What's needed is an exact copy of all the data below, without pictures.

┄┄┄┄┄┄┄┄┄┄

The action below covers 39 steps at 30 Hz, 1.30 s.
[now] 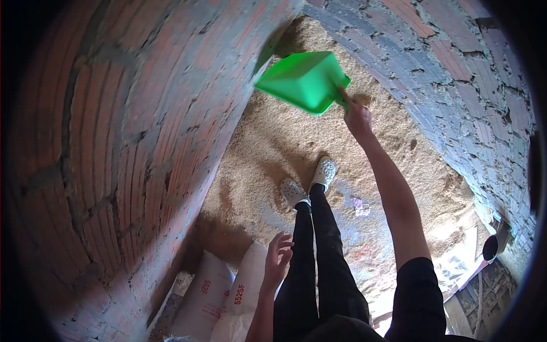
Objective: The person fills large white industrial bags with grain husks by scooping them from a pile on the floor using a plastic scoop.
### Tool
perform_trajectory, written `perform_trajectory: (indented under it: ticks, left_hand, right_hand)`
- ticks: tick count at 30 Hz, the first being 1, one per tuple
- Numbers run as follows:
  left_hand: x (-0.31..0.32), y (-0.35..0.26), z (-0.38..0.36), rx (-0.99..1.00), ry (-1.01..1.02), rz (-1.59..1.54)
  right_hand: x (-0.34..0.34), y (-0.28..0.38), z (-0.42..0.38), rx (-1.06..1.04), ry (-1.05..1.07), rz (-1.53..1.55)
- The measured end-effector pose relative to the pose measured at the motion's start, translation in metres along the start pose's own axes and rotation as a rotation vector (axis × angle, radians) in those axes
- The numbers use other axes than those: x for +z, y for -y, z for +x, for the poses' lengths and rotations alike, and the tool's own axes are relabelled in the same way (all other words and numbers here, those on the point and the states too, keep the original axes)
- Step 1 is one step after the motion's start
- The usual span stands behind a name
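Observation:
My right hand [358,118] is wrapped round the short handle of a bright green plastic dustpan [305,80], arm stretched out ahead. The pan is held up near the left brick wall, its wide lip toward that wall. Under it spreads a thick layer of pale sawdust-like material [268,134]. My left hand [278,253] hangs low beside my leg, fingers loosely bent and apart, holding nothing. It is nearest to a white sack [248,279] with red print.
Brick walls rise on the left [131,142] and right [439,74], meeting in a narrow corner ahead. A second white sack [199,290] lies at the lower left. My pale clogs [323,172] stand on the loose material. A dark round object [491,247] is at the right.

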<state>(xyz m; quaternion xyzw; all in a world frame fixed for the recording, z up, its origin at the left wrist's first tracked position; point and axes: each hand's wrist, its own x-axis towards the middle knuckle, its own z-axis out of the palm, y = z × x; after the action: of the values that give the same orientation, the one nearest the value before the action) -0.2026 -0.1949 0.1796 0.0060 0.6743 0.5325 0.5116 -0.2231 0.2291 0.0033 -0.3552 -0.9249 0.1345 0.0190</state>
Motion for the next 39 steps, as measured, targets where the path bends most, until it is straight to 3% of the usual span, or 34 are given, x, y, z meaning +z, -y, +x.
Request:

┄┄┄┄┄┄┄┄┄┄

Expected output:
The action below covers 39 steps at 30 Hz, 1.30 s.
[now] 
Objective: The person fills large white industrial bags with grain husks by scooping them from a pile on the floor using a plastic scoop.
### Tool
perform_trajectory, written `perform_trajectory: (indented under it: ticks, left_hand, right_hand)`
- ticks: tick count at 30 Hz, the first being 1, one per tuple
- Numbers run as follows:
  left_hand: x (-0.31..0.32), y (-0.35..0.26), z (-0.38..0.36), rx (-0.99..1.00), ry (-1.01..1.02), rz (-1.59..1.54)
  right_hand: x (-0.34..0.34), y (-0.28..0.38), z (-0.42..0.38), rx (-1.06..1.04), ry (-1.05..1.07), rz (-1.53..1.55)
- The measured end-effector pose relative to the pose measured at the motion's start, translation in metres along the start pose's own axes and rotation as a rotation vector (axis × angle, radians) in those axes
- The numbers use other axes than those: x for +z, y for -y, z for +x, for the poses' lengths and rotations alike, and the tool's own axes are relabelled in the same way (all other words and numbers here, those on the point and the states too, keep the original axes)
- Step 1 is one step after the motion's start
- The usual span stands behind a name
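Observation:
My right hand [358,118] is wrapped round the short handle of a bright green plastic dustpan [305,80], arm stretched out ahead. The pan is held up near the left brick wall, its wide lip toward that wall. Under it spreads a thick layer of pale sawdust-like material [268,134]. My left hand [278,253] hangs low beside my leg, fingers loosely bent and apart, holding nothing. It is nearest to a white sack [248,279] with red print.
Brick walls rise on the left [131,142] and right [439,74], meeting in a narrow corner ahead. A second white sack [199,290] lies at the lower left. My pale clogs [323,172] stand on the loose material. A dark round object [491,247] is at the right.
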
<state>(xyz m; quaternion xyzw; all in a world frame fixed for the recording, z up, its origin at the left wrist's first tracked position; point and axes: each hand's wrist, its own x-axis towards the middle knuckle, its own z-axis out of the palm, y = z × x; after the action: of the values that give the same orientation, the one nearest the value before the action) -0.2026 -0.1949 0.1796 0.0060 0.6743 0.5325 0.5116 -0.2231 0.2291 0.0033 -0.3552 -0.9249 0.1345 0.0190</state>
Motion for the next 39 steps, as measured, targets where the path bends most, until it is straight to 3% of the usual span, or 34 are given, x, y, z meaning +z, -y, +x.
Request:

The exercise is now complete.